One of the benefits of social-emotional learning is that it teaches students how to set positive goals and make sound decisions. One of the core competencies of SEL is self-management. Now that students are learning from home, focusing on following schedules and tasks through completion, is especially helpful during this time.
Distance learning is hard on everyone. Though some students might need more explicit directions. It could be because they’re a different type of learner or because their environments are harder to concentrate in, whatever the case, anticipate this need ahead of time to avoid any unnecessary frustration. Ramping up your student check ins is also great for determining this.
Support Students w/ Creative Outlets
Encourage self-expression
Creative self expression can come in many forms. At The Write of Your L!fe, we focus on art mediums like writing, painting, or drawing for our students to express themselves. We also use narrative therapy as a way to encourage reflective writing on past or present situations to help them heal and transform their trauma into resilience.
Finding their own unique voice, and expressing it to others, is a major component of our curriculum.
After the 12 weeks in The Write of Your L!fe, the students have completed a poem, piece of artwork, skit/play or some additional artistic representation. They are curated into an anthology and they each leave with a publishable work.

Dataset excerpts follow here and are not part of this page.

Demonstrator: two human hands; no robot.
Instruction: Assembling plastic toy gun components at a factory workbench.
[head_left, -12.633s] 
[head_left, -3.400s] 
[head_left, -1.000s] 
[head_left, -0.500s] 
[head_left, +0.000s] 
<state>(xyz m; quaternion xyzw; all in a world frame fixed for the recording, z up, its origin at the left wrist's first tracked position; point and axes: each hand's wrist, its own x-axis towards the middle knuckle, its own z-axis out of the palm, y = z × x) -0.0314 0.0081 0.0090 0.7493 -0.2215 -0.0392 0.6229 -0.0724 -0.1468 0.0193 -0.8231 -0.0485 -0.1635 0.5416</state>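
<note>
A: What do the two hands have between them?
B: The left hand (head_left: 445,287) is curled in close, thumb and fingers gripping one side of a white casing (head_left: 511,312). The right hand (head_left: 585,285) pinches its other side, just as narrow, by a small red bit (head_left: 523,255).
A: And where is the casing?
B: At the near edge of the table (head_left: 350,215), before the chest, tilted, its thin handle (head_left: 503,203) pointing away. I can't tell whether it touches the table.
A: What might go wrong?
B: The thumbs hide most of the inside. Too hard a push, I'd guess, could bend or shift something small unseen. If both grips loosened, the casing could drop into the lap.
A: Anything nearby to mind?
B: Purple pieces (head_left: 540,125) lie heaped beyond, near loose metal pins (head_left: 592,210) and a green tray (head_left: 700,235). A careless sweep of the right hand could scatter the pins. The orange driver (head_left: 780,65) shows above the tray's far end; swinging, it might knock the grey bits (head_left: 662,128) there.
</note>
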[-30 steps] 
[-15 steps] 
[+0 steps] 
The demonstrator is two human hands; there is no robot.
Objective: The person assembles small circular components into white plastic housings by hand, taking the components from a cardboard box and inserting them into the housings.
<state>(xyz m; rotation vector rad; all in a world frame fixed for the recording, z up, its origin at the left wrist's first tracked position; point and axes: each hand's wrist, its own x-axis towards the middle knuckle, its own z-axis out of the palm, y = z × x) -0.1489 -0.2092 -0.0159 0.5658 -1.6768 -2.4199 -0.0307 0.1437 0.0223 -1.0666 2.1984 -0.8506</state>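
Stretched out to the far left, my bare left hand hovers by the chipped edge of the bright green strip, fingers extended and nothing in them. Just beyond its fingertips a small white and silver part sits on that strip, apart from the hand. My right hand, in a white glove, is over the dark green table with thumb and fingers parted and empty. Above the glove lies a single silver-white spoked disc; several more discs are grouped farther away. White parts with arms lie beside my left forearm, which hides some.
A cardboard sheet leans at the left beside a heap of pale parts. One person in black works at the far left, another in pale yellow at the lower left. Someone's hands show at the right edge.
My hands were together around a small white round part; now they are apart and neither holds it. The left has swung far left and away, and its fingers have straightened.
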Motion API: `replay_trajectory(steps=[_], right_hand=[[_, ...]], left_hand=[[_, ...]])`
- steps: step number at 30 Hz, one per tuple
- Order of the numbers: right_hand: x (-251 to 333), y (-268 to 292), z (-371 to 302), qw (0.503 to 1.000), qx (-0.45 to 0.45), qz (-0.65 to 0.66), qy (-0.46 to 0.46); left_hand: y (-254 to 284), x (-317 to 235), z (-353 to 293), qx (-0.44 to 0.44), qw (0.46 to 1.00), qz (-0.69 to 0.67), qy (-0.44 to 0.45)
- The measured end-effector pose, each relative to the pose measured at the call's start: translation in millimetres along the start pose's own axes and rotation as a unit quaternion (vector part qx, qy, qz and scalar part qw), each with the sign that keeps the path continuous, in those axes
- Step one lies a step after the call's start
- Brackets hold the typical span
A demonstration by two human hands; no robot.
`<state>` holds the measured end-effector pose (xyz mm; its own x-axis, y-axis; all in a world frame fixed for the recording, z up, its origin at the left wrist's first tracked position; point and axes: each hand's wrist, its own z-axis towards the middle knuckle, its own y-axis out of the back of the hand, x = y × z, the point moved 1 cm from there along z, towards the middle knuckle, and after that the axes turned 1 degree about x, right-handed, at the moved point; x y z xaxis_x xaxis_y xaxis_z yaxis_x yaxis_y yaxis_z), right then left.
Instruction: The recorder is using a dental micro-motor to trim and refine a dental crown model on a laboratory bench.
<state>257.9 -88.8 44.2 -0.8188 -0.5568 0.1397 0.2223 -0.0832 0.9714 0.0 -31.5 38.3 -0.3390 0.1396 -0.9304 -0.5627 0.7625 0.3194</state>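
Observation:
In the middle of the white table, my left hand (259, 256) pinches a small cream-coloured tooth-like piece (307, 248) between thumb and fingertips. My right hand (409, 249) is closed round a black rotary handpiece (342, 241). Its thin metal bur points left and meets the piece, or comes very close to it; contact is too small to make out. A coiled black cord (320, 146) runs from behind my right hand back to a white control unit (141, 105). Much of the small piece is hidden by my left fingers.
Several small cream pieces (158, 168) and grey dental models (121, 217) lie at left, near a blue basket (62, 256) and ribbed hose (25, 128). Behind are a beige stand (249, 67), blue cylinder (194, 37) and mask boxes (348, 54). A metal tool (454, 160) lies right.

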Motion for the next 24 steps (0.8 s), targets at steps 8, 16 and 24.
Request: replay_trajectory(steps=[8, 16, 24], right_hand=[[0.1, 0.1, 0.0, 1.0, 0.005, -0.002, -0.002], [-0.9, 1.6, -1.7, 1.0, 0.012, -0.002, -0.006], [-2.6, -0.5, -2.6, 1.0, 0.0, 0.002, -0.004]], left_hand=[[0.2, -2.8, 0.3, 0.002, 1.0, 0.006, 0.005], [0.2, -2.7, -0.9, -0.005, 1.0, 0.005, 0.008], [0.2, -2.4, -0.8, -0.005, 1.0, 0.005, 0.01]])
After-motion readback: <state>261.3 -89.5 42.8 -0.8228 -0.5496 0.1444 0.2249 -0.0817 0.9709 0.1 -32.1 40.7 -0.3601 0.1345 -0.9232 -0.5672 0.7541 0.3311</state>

Our self-publishing component is not only huge in helping our students express themselves but the completion and tangible work they’ve created, strengthens confidence and self-esteem.
In the past, out student graduations have culminated in a virtual paint night, inviting and engaging the family members in a guided paint project.
It serves to strengthen familial bonds, as well as share in a social activity through creative self-expression with their peers.
Equip and Support Students w/ Compassion
Assign projects where students help
Assigning projects where students are helping one another elicits the best from them. Encourage creative assignments that demand more compassion from them. This can be anything from helping younger siblings read or do homework, to calling or sending a card to someone who needs it most—anything to get them out of themselves.
Taking action can ease depression and anxiety, as it simultaneously builds relationship skills, and enhances one of the core SEL competencies, social-awareness.
Emotional Support Strategies
Practice and teach mindfulness
Practicing mindfulness exercises can relieve stress and increase focus. Mindfulness practices like mediation are great opportunities for your students to check in with themselves.
There are a variety of apps you can encourage them to use or you can pull exercises from.
Some have a ton of free meditations, (like Insight Timer), and others are geared more for children, (not-for-profit Smiling Mind).
Setting time aside during class teaches students that coping with stress and managing their emotions is just as much of a priority of the actual within the class. Incorporating these social emotional learning strategies can lay the foundation for an effective virtual classroom.